Some of the people I had come to know talked about the Huichol tribe in Mexico they called "The last intact Pre-Colombian Indian Tribe in North America". Leo and Raven both had some of the colorful clothing and a some of the art produced by them was around the houses at the ranch. At some point the idea of traveling there for a visit was introduced and I decided to go to learn more. A fantastic journey commenced in late March and concluded in late April of 1998.

My companion was Kevin, an openly homosexual man but he was always respectful of my heterosexuality and I liked him so I covered most of our costs, which were not large anyway. We received detailed instruction from Michael Brown, a respected member of our "family" and contact info for a some friends in Tepic, which is Nayarit, Mexico. Michael suggested we take a bus from the border to immerse ourselves in the culture as we traveled. 

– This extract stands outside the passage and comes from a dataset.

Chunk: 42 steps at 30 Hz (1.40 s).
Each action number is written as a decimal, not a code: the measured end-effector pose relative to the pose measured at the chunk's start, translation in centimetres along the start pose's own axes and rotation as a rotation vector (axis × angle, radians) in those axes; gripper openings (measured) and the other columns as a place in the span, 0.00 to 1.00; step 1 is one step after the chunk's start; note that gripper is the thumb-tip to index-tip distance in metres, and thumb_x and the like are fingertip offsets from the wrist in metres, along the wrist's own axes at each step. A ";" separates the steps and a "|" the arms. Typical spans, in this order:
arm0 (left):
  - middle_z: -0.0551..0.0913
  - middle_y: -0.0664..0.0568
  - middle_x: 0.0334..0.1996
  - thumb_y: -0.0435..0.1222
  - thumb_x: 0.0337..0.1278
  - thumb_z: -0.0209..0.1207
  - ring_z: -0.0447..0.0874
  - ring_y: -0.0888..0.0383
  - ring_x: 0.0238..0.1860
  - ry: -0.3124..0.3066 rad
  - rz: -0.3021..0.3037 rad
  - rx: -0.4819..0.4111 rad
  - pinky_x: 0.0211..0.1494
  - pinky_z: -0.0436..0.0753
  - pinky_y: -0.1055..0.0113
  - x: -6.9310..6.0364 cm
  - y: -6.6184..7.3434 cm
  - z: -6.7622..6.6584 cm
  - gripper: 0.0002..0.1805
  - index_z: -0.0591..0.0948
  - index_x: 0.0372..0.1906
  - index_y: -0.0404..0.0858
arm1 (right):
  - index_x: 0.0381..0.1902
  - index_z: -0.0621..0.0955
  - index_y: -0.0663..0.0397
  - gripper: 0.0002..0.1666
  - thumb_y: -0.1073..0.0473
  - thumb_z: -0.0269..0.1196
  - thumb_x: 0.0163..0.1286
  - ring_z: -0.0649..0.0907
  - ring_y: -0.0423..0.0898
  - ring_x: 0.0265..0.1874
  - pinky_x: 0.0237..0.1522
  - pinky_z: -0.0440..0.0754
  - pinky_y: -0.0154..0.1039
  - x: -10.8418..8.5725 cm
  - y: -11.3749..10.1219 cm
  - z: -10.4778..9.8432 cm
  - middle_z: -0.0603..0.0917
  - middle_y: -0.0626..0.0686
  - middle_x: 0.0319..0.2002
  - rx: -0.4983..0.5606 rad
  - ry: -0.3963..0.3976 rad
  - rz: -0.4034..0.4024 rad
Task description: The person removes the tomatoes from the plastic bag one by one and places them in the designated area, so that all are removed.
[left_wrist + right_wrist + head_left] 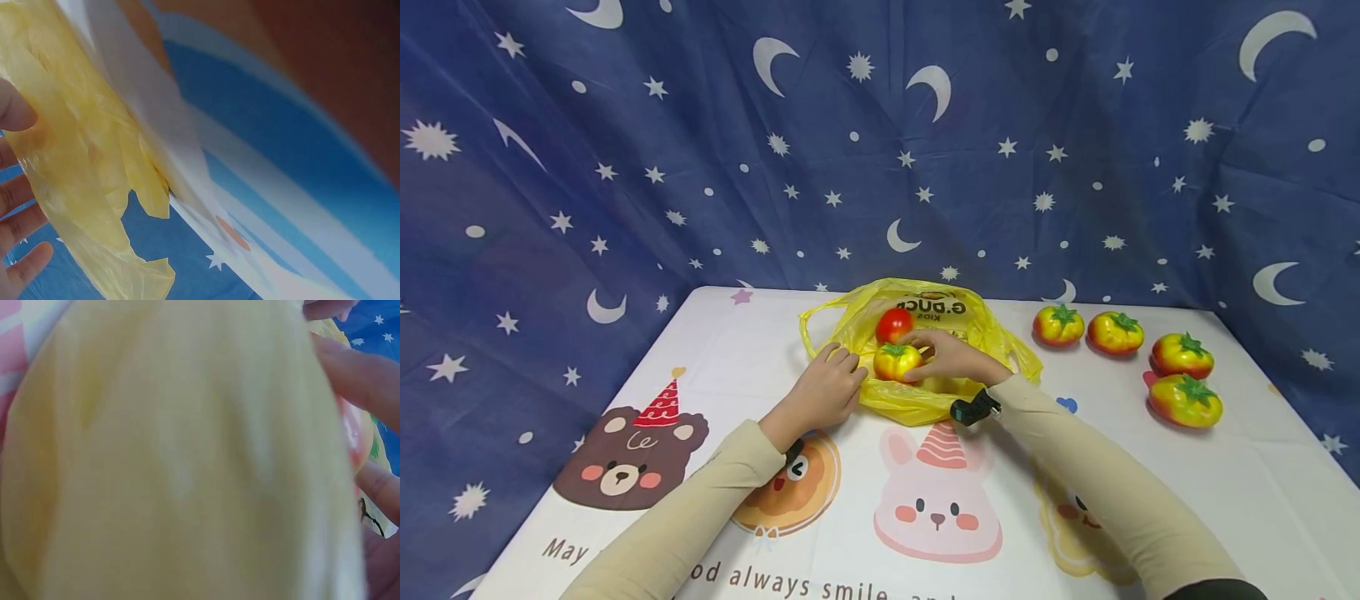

We were dropped off at the border in Nogales, a town south of Tucson and easily obtained our visa's on the same day. Walking into Mexico everything instantly changes and it was both frightening and exhilarating. In hindsight I wish I had learned to speak and understand Spanish as it would have been less stressful, but many Mexican people have a basic English capability so we got by. We found the bus station and got our tickets for the 24 hour ride deep into Mexico.

I was surprised at how well appointed the bus was. The seating was comfortable, there were curtains on the windows and little TV's at each row that ran a continuous stream that included several American movies with subtitles. Our fellow passengers were all Mexicans that spoke very little English. They were "country" people that lived on ranches and farms for the most part. Everyone was very friendly and we felt welcome and safe. Every few hours the bus would stop at a roadside business primarily serving food but also with some convenience store type items that travelers would buy. These stops were also the toilet breaks and the toilets usually had a poor local sitting nearby selling toilet tissue  by the square. I think it was one peso per square, so it took several pesos to get enough to be useful. 

24 hours is long time to be trapped on a bus ride, but the experience did in fact make us more comfortable in such unfamiliar surroundings and immersed us into the "real" culture of Mexico which is very different than the violent gang activity that is shown on USA news. The "real" Mexican people are very friendly, kind and sociable. They are fond of our dollars! Mexican culture is strong on families and very musical. Musicians are on nearly every corner in city plazas and restaurants. Authentic Mexican food is amazing and delicious. Most of it is locally sourced and very fresh. There are massive central marketplaces populated by hundreds of small family businesses selling everything imaginable, but especially farm fresh food. The roads are poorly marked, narrow with frequent potholes and many hazards. Among the hazards are "safety" stops for private cars where people in uniforms collect small fees for their "service". This another advantage of traveling in the bus, we were not bothered at these stops very much at all. 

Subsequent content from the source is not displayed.